Keuze: priester of letterkundige
Leek was Anton van Duinkerken gebleven dankzij de letterkunde. Hij was namelijk op weg naar het priesterschap geweest en had al drie jaar op het Bredase grootseminarie Bovendonk in Hoeven achter de rug. Maar de seminarie- en bisdomleiding was niet gecharmeerd van Asselbergs literaire aspiraties en van zijn publicaties in de literaire tijdschriften van de katholieke jongeren. Zij stelde hem voor de keus: het priesterschap of de letterkunde.
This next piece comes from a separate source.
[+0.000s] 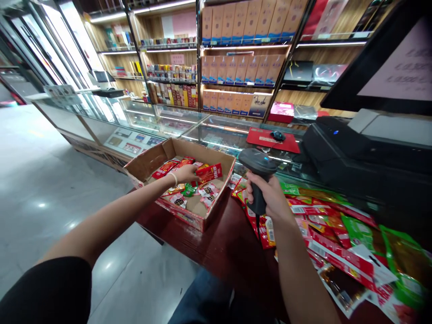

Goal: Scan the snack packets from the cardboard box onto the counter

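Over the cardboard box (192, 219), my left hand (186, 173) grips a red snack packet (209, 172) by its left end. Beneath it in the box lie several small red, green and pink-white packets (209, 192). My right hand (268, 193) is wrapped around the handle of a black barcode scanner (258, 163), held upright to the right of the box. A small blue light glows on the scanner's top, and its cable hangs down. Behind and beside my right hand, a pile of red and green snack packets (327, 220) covers the counter.
The box stands on a dark red wooden table (216, 256). A glass display counter (205, 128) runs behind it, bearing a red mat (259, 138) with a mouse (277, 135). At right stands a black checkout machine (340, 153) with a screen. Stocked shelves (236, 67) line the wall.
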Action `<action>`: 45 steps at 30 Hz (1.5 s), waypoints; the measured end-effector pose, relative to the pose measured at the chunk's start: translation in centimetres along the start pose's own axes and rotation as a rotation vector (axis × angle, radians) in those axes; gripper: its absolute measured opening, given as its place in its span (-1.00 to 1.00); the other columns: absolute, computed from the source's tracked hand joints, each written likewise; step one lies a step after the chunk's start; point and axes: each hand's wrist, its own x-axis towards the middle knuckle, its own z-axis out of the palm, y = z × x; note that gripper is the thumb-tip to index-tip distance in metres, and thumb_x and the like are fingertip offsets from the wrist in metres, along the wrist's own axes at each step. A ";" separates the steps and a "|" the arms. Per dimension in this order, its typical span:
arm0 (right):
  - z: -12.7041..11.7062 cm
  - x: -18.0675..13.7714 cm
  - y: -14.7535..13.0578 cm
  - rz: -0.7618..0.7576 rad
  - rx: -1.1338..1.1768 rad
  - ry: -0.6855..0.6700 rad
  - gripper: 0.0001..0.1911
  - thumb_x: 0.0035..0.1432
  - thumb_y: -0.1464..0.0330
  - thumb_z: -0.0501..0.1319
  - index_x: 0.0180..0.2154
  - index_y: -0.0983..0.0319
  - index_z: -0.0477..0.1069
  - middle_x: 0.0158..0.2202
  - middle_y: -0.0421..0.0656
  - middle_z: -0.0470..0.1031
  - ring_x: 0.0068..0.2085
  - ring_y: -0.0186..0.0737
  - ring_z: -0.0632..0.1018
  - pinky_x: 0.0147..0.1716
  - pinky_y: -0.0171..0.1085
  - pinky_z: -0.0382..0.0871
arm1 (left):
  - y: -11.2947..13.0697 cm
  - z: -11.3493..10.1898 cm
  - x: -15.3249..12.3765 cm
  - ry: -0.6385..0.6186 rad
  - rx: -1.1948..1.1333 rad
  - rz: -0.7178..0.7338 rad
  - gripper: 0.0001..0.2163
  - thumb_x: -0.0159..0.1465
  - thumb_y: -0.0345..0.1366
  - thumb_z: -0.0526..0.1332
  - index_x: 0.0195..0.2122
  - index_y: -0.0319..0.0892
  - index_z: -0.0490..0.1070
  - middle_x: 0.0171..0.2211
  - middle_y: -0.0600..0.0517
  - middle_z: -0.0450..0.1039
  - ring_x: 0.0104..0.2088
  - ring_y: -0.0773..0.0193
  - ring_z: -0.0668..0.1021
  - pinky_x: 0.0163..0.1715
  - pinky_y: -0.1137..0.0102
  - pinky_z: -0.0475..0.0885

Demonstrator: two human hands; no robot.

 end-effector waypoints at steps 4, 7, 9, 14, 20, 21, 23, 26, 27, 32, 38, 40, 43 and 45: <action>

En Asselbergs alias Van Duinkerken koos in het begin van 1927 voor het laatste.
Instromer
Wat minder bekend is, is dat Anton van Duinkerken zijn theologische scholing later nog eens op academisch niveau heeft proberen voort te zetten. De studieadviseur en de examencommissie hebben het er momenteel maar druk mee, met die instromers die met allerlei verschillende vooropleidingen in een van onze opleidingen willen verder gaan. Maar ze zijn en blijven welkom. Ook Anton van Duinkerken was ooit bijna zo’n instromer geweest. Alleen was dat in een tijd dat feitelijk geen leken aan de theologische faculteit van de Nijmeegse universiteit studeerden. Die faculteit functioneerde uitsluitend als vervolgopleiding voor heren geestelijken die aan een diocesaan seminarie of in een orde of congregatie al een theologische basisopleiding hadden gevolgd. Zij kwamen zich in Nijmegen specialiseren voor een doctoraalexamen in een theologisch vak, vaak met de bedoeling zelf later in datzelfde vak docent te worden aan hun eigen seminarie.
Strenge eisen
Het faculteitsbestuur – een studieadviseur of examencommissie kende men toen nog niet – zal het in mei 1936 dan ook vast moeilijk gehad hebben met het verzoek van Anton van Duinkerken of hij zich aan de Nijmeegse faculteit kon komen voorbereiden op een doctoraalexamen in de theologie. In de prachtige biografie die Michel van der Plas aan Anton van Duinkerken wijdde, Daarom, mijnheer, noem ik mij katholiek (Amsterdam, 2000), kan men het antwoord van het bestuur nalezen. Voorzitter van de faculteit was op dat moment professor F.A.M. van Welie, die al vanaf de oprichting van de faculteit in 1923 kerkelijk recht doceerde. Hij berichtte Anton van Duinkerken, toen redacteur van het katholieke dagblad De Tijd in Amsterdam, dat de faculteit moest vasthouden aan de eis dat studenten vier jaar theologie achter de rug moesten hebben voor zij in Nijmegen konden beginnen. Van Duinkerken had slechts drie jaar theologie voltooid en de faculteit zag geen reden om hem voor het vierde jaar dispensatie te verlenen.
Maar toch clement
Van Duinkerken kon het gemis van het vierde jaar theologie wel inhalen door zich niet als student maar als toehoorder in Nijmegen in te schrijven en dan aan de faculteit colleges te volgen in de hoofdvakken: dogmatiek, moraaltheologie, exegese, kerkgeschiedenis en kerkelijk recht. ‘Hierbij is de mogelijkheid niet uitgesloten dat de betrokken hoogleraren in kerkelijke geschiedenis en recht het u vergemakkelijken’, schreef van Welie. Die vergemakkelijking bestond daarin dat die beide hoogleraren niet zouden eisen dat Van Duinkerken colleges zou volgen; hij zou de vakken kerkgeschiedenis en kerkelijk recht met literatuurstudie en werkstukken kunnen afronden. Dat laatste aanbod deed Van Welie namens zichzelf – hij was immers hoogleraar kerkelijk recht – en namens de jezuïet Willem Mulder, die eveneens vanaf 1923 hoogleraar kerkgeschiedenis was. De laatste gaf misschien wat gemakkelijker dispensatie omdat hij toch bijna met emeritaat ging; hij werd in 1937 opgevolgd door Reinier Post. In elk geval zou het Anton van Duinkerken nog zeker twee jaar kosten eer hij daadwerkelijk met een doctoraalstudie aan de theologische faculteit kon beginnen.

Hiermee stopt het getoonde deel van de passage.